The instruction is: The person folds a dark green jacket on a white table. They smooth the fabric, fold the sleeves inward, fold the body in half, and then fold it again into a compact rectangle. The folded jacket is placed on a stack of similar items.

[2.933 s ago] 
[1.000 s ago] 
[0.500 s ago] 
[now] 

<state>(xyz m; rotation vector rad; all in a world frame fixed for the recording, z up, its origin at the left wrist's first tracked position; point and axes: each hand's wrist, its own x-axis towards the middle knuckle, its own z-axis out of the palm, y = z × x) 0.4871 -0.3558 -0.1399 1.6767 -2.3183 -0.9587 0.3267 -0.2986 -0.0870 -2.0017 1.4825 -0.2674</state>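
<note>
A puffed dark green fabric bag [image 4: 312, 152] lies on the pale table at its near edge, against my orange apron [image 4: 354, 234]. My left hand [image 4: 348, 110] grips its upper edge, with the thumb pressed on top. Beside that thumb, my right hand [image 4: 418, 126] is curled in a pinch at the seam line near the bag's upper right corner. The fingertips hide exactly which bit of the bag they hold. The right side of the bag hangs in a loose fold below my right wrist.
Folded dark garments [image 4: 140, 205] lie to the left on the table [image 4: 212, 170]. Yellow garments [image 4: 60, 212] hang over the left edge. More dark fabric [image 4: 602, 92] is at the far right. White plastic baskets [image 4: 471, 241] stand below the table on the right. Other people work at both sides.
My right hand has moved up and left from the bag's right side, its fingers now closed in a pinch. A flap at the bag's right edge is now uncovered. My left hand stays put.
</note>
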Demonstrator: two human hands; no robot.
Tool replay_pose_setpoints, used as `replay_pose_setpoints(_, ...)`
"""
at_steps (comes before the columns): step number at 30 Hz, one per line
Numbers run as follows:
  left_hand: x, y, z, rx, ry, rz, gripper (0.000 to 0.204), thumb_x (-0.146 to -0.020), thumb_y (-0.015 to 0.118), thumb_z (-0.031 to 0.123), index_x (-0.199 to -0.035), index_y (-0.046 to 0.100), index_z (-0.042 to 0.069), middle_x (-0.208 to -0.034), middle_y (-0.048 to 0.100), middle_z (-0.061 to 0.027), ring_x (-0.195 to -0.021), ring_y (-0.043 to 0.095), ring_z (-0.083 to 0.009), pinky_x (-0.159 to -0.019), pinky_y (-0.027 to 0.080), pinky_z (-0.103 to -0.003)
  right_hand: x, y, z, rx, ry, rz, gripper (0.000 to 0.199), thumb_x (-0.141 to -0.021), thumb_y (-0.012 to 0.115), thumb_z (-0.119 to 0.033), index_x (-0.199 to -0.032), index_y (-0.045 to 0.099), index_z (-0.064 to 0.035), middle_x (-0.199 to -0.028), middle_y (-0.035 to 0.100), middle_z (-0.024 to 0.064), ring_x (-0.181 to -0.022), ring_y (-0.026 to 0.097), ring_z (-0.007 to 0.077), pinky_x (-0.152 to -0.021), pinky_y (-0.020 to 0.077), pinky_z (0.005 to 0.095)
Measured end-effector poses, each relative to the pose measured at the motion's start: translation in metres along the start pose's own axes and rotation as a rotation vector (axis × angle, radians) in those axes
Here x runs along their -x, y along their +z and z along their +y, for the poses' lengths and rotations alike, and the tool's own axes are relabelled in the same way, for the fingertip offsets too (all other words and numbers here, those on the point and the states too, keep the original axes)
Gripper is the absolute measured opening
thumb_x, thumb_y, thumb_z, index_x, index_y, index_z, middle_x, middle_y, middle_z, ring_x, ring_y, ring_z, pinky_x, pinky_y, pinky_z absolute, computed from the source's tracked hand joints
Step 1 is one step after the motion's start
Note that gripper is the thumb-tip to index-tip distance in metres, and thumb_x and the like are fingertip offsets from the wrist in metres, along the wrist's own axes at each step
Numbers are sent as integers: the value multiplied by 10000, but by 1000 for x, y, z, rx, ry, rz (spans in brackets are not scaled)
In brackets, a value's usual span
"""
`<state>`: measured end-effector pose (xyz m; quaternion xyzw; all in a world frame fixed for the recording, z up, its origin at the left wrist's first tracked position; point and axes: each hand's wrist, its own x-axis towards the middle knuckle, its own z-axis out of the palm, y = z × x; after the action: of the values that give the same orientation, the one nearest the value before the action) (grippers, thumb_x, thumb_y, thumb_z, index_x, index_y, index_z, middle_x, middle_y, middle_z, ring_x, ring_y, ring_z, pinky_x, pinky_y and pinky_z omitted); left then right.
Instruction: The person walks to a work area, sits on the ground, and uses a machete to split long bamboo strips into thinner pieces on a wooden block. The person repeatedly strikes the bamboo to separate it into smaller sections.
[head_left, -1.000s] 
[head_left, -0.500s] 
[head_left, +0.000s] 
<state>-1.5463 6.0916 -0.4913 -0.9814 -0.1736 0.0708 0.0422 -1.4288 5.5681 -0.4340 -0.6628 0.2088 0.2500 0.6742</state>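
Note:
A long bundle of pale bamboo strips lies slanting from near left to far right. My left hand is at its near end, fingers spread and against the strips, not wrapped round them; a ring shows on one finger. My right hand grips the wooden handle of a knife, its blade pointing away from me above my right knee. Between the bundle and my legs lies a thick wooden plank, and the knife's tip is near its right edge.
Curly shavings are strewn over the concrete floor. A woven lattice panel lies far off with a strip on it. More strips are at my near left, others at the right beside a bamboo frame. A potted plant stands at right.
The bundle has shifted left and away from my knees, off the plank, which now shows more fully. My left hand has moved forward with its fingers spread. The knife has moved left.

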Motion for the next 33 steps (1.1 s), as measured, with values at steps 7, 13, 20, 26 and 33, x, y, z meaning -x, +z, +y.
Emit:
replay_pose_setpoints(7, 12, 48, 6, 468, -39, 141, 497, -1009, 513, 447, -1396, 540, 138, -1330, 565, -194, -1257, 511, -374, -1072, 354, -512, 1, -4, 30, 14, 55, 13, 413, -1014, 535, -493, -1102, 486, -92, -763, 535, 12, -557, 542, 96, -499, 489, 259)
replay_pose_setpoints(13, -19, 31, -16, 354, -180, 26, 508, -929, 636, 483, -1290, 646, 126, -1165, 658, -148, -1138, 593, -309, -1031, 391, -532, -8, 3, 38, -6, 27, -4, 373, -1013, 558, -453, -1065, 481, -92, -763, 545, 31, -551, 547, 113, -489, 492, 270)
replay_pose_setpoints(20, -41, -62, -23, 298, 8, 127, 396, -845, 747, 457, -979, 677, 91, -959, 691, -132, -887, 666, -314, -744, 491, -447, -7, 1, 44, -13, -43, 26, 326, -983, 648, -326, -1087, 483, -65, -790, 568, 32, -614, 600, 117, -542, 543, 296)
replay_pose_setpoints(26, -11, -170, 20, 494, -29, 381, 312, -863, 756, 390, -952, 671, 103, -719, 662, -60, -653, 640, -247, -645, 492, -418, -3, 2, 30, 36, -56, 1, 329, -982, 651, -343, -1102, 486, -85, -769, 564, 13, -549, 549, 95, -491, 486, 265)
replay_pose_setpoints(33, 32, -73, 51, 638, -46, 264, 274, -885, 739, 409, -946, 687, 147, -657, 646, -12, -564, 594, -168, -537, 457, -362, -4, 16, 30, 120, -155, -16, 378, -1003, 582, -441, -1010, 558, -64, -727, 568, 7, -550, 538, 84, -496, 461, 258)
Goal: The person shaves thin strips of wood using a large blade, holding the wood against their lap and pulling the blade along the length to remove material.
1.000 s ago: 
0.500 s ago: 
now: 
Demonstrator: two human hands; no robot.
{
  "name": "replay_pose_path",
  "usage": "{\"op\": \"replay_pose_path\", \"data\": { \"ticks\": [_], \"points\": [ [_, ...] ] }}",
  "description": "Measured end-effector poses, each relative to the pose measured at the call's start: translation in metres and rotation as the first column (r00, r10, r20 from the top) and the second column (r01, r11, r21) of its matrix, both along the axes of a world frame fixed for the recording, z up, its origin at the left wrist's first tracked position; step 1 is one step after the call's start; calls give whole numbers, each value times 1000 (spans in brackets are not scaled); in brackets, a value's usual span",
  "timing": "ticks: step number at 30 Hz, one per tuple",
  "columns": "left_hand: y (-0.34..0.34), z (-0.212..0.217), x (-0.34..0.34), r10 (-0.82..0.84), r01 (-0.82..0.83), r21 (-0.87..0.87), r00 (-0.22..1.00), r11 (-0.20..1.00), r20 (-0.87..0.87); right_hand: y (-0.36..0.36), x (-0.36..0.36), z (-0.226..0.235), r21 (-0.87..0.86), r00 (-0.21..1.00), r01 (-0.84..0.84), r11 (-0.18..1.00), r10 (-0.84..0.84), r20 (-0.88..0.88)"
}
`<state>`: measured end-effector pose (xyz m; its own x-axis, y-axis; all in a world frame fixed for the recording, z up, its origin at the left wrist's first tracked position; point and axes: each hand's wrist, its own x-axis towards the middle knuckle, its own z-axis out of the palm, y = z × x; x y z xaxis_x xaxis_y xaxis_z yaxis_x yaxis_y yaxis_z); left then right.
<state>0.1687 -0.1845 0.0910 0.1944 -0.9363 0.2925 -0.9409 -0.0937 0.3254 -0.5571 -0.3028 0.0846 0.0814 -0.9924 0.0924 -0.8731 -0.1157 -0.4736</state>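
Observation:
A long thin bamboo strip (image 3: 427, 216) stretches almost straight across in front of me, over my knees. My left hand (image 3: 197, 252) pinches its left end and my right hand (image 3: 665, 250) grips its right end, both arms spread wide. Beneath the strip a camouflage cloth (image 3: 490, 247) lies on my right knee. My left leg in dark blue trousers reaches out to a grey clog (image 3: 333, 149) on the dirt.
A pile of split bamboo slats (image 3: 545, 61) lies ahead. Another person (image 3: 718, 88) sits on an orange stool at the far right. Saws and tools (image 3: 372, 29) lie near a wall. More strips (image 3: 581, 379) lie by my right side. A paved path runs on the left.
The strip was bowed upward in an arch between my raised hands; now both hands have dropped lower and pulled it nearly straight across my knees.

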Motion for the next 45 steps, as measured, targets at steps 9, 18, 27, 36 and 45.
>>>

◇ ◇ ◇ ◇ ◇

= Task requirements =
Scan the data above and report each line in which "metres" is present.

= Completed task =
Measured end-effector poses, each relative to the pose measured at the motion's start: translation in metres along the start pose's own axes and rotation as a rotation vector (axis × angle, radians) in those axes
Note that gripper is the thumb-tip to index-tip distance in metres, and thumb_x and the like are fingertip offsets from the wrist in metres, along the wrist's own axes at each step
  "description": "Measured end-effector poses, each relative to the pose measured at the call's start: translation in metres and rotation as the first column (r00, r10, r20 from the top) and the second column (r01, r11, r21) of its matrix, both along the axes of a world frame fixed for the recording, z up, its origin at the left wrist's first tracked position; step 1 is one step after the call's start; calls give whole numbers, each value times 1000 (spans in brackets are not scaled); in brackets, a value's usual span",

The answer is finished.